WHAT THE TASK ASKS
Start at the first line of the listing below. Write out each line exactly, stopping after the one that contains "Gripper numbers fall".

'''

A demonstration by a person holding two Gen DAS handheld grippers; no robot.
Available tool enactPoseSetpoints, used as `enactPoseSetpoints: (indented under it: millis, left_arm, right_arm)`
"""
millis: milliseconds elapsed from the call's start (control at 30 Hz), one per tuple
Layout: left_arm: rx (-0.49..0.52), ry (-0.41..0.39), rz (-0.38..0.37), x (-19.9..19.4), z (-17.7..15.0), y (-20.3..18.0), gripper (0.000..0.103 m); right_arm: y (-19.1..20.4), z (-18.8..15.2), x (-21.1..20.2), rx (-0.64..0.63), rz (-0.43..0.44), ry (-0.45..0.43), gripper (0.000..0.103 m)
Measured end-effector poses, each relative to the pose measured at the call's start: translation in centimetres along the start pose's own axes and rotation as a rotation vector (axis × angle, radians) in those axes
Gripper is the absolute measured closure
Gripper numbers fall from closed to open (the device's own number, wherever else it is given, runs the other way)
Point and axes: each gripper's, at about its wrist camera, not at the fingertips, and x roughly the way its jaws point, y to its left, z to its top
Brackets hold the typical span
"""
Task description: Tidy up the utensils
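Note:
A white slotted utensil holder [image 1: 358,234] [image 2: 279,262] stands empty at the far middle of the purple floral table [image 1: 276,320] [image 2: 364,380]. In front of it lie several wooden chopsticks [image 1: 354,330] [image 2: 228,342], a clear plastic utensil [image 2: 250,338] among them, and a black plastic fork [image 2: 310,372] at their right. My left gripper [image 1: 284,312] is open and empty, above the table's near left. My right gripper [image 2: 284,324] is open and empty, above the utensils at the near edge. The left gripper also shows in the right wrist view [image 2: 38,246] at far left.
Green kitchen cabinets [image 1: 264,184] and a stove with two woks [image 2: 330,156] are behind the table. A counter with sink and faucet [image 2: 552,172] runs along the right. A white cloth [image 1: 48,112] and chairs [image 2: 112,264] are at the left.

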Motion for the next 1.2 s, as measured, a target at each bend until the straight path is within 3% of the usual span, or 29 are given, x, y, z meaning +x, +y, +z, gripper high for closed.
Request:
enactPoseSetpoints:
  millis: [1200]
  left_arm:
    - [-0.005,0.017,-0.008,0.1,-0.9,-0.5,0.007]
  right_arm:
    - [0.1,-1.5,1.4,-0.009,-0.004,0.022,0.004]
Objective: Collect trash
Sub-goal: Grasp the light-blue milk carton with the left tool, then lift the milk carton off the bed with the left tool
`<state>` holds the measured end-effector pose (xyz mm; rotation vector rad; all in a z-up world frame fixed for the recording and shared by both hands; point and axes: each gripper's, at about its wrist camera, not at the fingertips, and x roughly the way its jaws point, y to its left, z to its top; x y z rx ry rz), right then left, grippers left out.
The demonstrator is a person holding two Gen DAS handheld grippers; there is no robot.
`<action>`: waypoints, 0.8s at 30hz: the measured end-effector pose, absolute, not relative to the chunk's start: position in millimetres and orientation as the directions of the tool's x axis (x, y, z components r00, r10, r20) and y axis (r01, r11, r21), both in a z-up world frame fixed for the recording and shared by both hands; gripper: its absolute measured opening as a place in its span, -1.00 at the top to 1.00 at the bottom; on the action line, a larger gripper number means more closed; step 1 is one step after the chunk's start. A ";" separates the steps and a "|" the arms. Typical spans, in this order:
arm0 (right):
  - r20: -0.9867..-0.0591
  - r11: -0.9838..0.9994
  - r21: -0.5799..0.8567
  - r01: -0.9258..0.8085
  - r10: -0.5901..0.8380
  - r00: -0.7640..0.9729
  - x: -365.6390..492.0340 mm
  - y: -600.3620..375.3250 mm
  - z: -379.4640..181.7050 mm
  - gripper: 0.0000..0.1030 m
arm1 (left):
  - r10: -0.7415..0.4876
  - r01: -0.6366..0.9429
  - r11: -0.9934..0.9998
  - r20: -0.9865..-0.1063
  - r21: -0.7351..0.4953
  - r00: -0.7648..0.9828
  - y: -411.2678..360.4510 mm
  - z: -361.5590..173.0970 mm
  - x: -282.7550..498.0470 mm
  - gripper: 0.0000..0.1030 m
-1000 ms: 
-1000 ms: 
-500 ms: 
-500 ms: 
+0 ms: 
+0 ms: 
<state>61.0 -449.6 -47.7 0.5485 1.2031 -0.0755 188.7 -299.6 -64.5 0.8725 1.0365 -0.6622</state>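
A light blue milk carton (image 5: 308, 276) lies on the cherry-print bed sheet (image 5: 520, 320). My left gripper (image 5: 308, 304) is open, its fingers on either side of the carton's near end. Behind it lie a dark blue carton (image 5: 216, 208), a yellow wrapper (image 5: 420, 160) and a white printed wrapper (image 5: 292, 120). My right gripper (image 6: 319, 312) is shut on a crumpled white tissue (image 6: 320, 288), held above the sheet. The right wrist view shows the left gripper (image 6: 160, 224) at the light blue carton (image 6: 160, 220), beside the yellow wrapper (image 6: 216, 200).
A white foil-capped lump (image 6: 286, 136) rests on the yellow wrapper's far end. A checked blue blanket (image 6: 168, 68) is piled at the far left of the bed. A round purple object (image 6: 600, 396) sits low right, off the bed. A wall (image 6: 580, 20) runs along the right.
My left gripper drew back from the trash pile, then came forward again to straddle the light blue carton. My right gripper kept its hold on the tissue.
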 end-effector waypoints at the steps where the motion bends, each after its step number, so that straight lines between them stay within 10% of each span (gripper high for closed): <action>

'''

RESPONSE BOX
A demonstration by a person holding two Gen DAS handheld grippers; no robot.
Available tool enactPoseSetpoints, used as `enactPoseSetpoints: (indented under it: millis, left_arm, right_arm)`
"""
millis: milliseconds elapsed from the call's start (control at 30 Hz), one per tuple
Layout: left_arm: rx (-0.49..0.52), ry (-0.41..0.39), rz (-0.38..0.37), x (-19.9..19.4), z (-17.7..15.0), y (-20.3..18.0), gripper (0.000..0.103 m); right_arm: y (-19.1..20.4), z (-18.8..15.2), x (-21.1..20.2), rx (-0.64..0.63), rz (-0.43..0.44), ry (-0.45..0.43), gripper (0.000..0.103 m)
Measured end-effector poses, each relative to the pose measured at the call's start: translation in centimetres along the start pose's own axes and rotation as a rotation vector (axis × angle, radians) in those axes
Gripper is the absolute measured closure
Gripper numbers fall from closed to open (the device's own number, wherever else it is given, runs the other way)

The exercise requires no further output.